• Work to be completed
Please count how many lines in the entries below contain "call" and reply with the figure alone.

─── Material provided ───

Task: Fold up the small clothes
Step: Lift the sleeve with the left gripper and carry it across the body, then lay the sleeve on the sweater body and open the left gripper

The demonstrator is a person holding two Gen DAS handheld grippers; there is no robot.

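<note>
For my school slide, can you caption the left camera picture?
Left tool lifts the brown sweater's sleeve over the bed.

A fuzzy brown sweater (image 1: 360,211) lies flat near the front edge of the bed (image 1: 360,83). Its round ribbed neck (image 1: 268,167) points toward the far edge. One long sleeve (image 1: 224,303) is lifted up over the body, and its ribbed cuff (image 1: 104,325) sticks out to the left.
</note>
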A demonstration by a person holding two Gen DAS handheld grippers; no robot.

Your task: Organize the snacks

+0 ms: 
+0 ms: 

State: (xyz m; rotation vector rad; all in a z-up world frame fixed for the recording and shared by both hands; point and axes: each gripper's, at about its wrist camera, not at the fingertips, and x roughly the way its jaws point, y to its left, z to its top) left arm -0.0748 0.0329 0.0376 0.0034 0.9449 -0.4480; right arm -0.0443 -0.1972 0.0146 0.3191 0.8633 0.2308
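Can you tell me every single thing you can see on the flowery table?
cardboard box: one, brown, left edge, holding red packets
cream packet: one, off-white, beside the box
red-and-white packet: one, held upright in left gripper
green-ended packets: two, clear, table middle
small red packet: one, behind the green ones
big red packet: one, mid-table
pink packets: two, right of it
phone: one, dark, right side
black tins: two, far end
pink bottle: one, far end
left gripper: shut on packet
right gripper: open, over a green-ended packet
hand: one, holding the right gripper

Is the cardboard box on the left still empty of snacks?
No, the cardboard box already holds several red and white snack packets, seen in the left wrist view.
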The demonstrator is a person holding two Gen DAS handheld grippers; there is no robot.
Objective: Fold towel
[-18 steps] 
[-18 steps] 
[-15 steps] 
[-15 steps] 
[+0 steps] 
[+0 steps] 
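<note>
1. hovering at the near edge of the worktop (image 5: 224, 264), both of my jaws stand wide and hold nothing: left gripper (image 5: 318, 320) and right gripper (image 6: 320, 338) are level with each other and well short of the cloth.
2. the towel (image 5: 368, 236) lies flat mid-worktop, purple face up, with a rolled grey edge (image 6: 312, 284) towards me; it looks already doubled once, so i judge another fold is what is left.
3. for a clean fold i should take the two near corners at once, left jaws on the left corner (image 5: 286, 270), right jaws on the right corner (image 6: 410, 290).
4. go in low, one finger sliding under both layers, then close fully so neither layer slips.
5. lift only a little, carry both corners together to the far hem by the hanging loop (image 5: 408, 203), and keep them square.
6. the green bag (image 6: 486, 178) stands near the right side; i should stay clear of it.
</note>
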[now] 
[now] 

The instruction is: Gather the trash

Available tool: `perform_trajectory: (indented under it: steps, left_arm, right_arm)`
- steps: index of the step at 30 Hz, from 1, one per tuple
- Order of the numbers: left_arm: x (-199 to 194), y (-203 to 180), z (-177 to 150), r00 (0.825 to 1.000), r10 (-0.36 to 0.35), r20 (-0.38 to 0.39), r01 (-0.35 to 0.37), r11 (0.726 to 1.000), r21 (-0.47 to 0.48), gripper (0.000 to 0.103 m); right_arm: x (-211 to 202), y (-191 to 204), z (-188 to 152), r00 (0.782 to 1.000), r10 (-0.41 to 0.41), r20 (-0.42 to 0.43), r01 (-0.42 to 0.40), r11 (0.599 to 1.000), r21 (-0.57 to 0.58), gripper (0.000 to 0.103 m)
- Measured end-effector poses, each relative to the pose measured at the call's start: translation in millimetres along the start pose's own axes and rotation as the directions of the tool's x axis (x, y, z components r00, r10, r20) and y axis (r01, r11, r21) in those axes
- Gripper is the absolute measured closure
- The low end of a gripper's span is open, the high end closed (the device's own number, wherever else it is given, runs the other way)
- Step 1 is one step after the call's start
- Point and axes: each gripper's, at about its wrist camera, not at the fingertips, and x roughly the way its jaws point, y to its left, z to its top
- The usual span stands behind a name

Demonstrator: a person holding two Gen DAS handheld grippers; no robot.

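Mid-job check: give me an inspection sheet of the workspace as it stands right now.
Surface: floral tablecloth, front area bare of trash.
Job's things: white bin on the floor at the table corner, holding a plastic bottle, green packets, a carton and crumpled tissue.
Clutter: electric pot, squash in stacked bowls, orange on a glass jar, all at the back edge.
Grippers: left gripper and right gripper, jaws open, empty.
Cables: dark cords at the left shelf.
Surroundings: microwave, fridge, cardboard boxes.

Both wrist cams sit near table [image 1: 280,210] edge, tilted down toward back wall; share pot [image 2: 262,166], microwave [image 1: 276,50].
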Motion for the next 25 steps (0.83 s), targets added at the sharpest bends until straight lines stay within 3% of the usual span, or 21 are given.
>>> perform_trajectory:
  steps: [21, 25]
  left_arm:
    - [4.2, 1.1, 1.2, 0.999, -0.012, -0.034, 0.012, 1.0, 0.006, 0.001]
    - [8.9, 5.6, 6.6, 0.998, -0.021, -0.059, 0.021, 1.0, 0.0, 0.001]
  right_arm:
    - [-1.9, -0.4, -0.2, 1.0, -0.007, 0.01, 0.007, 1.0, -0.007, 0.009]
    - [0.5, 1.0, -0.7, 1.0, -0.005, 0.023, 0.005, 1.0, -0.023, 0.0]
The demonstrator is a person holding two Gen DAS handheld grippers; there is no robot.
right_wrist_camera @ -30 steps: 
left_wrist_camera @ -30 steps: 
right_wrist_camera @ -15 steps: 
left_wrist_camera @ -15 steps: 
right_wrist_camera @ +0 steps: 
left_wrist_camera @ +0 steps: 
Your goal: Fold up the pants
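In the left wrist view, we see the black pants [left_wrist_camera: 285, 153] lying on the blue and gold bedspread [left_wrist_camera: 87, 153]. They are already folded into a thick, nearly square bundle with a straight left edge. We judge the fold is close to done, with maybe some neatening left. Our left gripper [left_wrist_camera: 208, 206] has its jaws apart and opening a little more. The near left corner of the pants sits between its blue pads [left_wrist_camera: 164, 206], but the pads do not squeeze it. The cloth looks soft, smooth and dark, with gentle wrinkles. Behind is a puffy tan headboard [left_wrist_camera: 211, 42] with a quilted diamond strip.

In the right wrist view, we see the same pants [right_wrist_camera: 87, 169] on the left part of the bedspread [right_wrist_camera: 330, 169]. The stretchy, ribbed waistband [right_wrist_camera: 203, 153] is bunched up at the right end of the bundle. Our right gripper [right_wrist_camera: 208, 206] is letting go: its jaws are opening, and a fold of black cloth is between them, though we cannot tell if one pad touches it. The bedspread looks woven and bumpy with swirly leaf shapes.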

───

• Output of the exercise
2